We can use the following syntax to create a new DataFrame that only contains the columns team and rebounds:



In [None]:
#slice columns team and rebounds
df_new = df.loc[:, ['team', 'rebounds']]

#view new DataFrame
print(df_new)


**Example 2.2 - Slice by Column Names in Range**

We can use the following example to create a new DataFrame that only contains the columns in the range between team and rebounds:




In [None]:

#slice columns between team and rebounds
df_new = df.loc[:, 'team':'rebounds']

#view new DataFrame
print(df_new)


**Example 2.3 - Select values from row index 0 to 2 and 'Name' column**

Select values from row index 0 to 2 and 'Name' column




In [None]:
print(df.loc[3:6, ['team']])


 ## **Example 3: Identify the first non-empty row in a Pandas Series or column**

To identify the first non-empty row in a Pandas Series or column, you can use the `first_valid_index()` method.

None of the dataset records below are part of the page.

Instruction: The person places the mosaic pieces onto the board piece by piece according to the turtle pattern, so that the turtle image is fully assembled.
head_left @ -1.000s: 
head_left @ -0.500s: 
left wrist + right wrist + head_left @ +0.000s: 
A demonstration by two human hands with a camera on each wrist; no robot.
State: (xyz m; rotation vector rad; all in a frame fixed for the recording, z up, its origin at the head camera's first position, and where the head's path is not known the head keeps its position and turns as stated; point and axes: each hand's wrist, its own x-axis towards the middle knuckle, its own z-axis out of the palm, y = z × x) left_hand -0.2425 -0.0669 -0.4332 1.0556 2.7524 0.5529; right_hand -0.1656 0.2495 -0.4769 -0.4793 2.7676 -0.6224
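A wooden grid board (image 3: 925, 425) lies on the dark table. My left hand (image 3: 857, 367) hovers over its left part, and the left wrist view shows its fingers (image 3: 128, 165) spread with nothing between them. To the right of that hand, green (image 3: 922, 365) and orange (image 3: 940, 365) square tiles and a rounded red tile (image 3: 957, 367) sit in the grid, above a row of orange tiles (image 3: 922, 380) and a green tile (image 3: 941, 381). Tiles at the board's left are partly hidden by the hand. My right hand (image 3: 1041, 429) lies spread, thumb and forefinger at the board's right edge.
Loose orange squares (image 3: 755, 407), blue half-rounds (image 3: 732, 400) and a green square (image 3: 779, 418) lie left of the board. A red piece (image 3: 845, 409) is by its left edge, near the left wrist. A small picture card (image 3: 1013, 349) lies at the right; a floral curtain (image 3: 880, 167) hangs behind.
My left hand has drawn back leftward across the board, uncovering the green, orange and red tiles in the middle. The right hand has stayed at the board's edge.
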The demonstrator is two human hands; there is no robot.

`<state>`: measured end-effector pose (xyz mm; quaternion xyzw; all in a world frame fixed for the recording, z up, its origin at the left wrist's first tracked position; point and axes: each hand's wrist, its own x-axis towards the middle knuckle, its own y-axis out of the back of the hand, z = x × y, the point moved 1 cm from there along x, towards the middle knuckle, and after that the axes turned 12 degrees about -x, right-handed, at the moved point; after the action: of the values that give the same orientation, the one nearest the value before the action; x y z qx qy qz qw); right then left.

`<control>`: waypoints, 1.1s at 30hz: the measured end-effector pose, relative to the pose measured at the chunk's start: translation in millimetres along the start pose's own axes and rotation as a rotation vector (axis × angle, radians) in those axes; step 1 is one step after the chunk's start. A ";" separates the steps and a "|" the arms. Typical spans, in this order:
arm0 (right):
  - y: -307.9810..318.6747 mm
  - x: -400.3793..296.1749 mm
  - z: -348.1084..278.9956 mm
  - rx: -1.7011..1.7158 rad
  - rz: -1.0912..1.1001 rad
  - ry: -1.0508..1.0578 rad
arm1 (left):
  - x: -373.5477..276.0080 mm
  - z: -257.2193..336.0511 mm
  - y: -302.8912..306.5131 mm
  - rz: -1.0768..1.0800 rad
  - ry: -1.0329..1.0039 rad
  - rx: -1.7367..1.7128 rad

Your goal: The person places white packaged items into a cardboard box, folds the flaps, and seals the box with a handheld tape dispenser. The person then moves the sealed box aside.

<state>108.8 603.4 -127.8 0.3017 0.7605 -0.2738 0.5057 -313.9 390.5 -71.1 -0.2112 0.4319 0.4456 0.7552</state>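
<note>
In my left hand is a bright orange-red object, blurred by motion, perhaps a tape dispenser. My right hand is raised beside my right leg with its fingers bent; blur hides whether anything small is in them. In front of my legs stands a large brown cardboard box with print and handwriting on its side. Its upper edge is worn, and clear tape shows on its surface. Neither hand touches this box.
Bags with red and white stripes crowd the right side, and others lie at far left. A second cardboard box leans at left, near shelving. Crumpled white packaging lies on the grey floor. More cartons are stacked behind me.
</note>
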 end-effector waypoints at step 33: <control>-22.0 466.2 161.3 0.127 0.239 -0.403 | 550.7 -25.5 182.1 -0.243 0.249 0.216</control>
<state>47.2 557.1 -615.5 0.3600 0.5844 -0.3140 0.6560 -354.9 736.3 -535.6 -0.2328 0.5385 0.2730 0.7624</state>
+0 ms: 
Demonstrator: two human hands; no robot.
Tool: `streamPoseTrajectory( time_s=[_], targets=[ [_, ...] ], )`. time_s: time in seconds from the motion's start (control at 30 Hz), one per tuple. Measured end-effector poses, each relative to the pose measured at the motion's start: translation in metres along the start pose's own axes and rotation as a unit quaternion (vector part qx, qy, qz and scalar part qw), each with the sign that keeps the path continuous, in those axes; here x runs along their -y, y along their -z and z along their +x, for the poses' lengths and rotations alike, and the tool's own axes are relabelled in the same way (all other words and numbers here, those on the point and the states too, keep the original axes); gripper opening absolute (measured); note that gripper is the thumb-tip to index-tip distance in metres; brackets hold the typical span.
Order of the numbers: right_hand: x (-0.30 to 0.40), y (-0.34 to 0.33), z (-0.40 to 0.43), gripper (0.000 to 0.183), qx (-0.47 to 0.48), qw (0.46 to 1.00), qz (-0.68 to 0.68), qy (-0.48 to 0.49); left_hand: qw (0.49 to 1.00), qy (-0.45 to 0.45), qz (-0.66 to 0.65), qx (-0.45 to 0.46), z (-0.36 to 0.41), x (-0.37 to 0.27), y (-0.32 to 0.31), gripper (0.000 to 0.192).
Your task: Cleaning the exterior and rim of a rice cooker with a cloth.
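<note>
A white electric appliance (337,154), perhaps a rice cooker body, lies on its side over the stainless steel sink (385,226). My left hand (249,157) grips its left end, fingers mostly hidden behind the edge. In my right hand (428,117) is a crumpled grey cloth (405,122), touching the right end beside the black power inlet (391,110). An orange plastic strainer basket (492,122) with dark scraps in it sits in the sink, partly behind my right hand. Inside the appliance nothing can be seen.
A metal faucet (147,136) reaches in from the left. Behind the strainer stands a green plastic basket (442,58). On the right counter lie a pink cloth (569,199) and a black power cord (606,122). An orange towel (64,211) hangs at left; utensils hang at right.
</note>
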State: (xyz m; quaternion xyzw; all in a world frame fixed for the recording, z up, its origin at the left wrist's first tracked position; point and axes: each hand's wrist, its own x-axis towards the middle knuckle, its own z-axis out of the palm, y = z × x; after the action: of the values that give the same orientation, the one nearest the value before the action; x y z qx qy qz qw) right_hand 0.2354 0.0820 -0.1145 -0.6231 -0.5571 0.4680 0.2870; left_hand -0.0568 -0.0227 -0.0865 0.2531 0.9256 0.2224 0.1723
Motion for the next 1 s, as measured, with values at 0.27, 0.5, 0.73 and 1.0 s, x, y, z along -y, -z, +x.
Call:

This method returns the index label of the first non-null (non-empty) value in the Series. Here's how you can use it:

In [None]:
import pandas as pd

# Example Pandas Series
data = pd.Series([None, None, 5, 10, None, 20])

# Find the index label of the first non-empty row
first_non_empty_index = data.first_valid_index()

print("Index of the first non-empty row:", first_non_empty_index)
print("Value of the first non-empty row:", data[first_non_empty_index])


##**Submission Instructions**
- Submit your completed lab using the Start Assignment button on the assignment page in Canvas.
- Your submission can be include:
  - if you are using notebook then, all tasks should be written and submitted in a single notebook file, for example: (**your_name_labname.ipynb**).
  - if you are using python script file, all tasks should be written and submitted in a single python script file for example: **(your_name_labname.py)**.
- Add appropriate comments and any additional instructions if required.